Defendants contend that the trial court’s ruling denied defendants the opportunity to present their defenses and had the effect of a directed verdict against them. The common law record contains no order striking defendants’ defenses. The record citation provided by defendants for this assertion is the trial court’s order striking their counterclaims. The order does not mention affirmative defenses, let alone all defenses. Similarly, plaintiff’s motion to dismiss the counterclaims did not mention the affirmative defenses or other defenses, and plaintiff did not move to strike the defenses from defendants’ pleading. In the bystander’s report prepared by defendants, they recount the oral ruling made by the trial court striking their counterclaims, but again the ruling does not mention affirmative defenses or trial defenses, it refers only to counterclaims. Defendants provide the same set of record citations for their argument concerning counterclaims as for this argument about defenses, but the record does not support defendants’ argument in either case.
¶ 26 The trial court, in fact, allowed defendants to file an untimely motion to dismiss plaintiff’s complaint under section 2-619 as defendants had long ago answered the complaint and the case was nearing trial. See 735 ILCS 5/2-619(a) (West 2024) (a party may move to dismiss under section 2-619 “within the time for pleading”); Trzop v.
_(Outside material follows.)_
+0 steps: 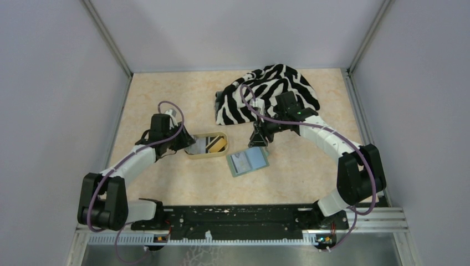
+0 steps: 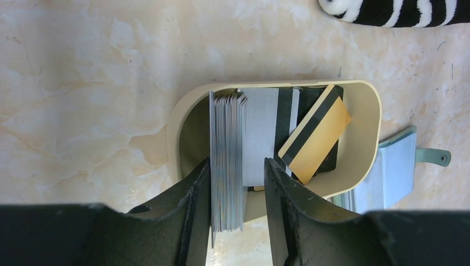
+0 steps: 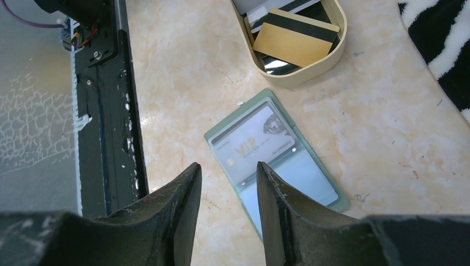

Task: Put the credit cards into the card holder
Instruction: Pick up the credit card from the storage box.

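In the tan oval tray, my left gripper straddles a stack of credit cards standing on edge, their thin grey plastic rims packed tight. One finger sits against the stack and a gap shows at the other, so those jaws are parted, not clamped. Beside the stack a matte yellow-orange card with a dark stripe lies askew over darker cards.

My right gripper hangs over one end of the card holder, jaws apart with nothing between them. The holder lies open flat on the cream marbled table, just beside the tray. It has a sage-green rounded border and glossy clear pockets, with a silver card marked VIP in one.

Only my left wrist view shows its green snap tab. Only the overhead view shows the whole rumpled zebra cloth.
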### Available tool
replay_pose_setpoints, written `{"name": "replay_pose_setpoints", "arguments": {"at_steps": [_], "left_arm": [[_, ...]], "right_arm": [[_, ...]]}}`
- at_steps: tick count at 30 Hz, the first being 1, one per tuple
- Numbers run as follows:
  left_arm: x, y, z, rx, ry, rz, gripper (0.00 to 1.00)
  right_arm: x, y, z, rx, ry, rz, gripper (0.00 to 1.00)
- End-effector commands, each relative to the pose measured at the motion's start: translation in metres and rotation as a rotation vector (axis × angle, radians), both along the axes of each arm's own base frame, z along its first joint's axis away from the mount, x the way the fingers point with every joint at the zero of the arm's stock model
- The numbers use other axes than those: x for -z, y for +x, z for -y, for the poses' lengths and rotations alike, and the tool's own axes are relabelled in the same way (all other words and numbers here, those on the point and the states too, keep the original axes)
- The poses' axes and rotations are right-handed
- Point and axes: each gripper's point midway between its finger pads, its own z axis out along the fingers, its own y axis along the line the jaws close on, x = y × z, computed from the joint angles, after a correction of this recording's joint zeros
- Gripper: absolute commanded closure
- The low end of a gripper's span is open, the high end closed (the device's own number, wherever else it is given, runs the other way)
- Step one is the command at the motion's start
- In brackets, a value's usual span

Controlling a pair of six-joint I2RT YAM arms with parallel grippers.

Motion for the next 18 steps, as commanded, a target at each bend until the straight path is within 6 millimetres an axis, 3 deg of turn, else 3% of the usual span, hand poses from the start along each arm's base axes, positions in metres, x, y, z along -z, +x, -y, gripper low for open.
{"name": "replay_pose_setpoints", "arguments": {"at_steps": [1,18], "left_arm": [[-0.0157,0.0060,0.0006,0.000,-0.024,0.033,0.56],[-0.0133,0.0000,-0.0078,-0.032,-0.007,0.023,0.62]], "right_arm": [[-0.0175,0.0022,-0.0012,-0.016,0.048,0.055,0.59],[-0.0180,0.0022,-0.0006,-0.016,0.053,0.054,0.59]]}}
Hudson, 2015 IL App (1st) 150419, ¶ 64 (“For a motion to be properly brought under section 2-619, the motion [] must be filed ‘ “within the time for pleading” ’ ”). Defendants were given the opportunity, and did, assert affirmative defenses in the motion to dismiss as a basis for dismissing the case. The trial court considered defendants’ arguments on the merits and ultimately denied the motion to dismiss. In addition, the bystander’s report submitted by defendants makes clear that the trial court allowed -8- 1-24-1613 them to pursue their theory of the case to the jury. Defendants have failed to show any error with regard to the trial court’s alleged striking of their defenses.
¶ 27 The only manner in which defendants were prevented from raising any defenses at trial was under one of plaintiff’s motions in limine. Plaintiff moved the trial court to prohibit defendants from raising the arguments that were rejected on the merits in defendants’ motion to dismiss. The motion in limine was granted without objection from defendants. The doctrine of invited error prevents a party who induced the court to make an error or consented to such error from complaining of that error on appeal. Bruntjen v. Bethalto Pizza, LLC, 2014 IL App (5th) 120245, ¶ 152. Defendants consented to any error when they failed to object to the motion in limine. Defendants similarly did not raise any objection during trial about being prevented from raising any specific defense. See Barnai v. Wal-Mart Stores, Inc., 2021 IL App (1st) 191306, ¶ 59 (the failure to raise an objection at trial forfeits consideration of the issue on appeal); see also Lewis v. Hull House Association, 25 Ill. App. 3d 617, 621 (1975) (a party cannot sit by idly at a pretrial conference or trial and then for the first time on appeal make the claim that error was committed). In any event, defendants presented all the defenses during the proceedings that they claim to have been foreclosed from raising. Defendants have failed to show the trial court erred when it allegedly struck their defenses before trial.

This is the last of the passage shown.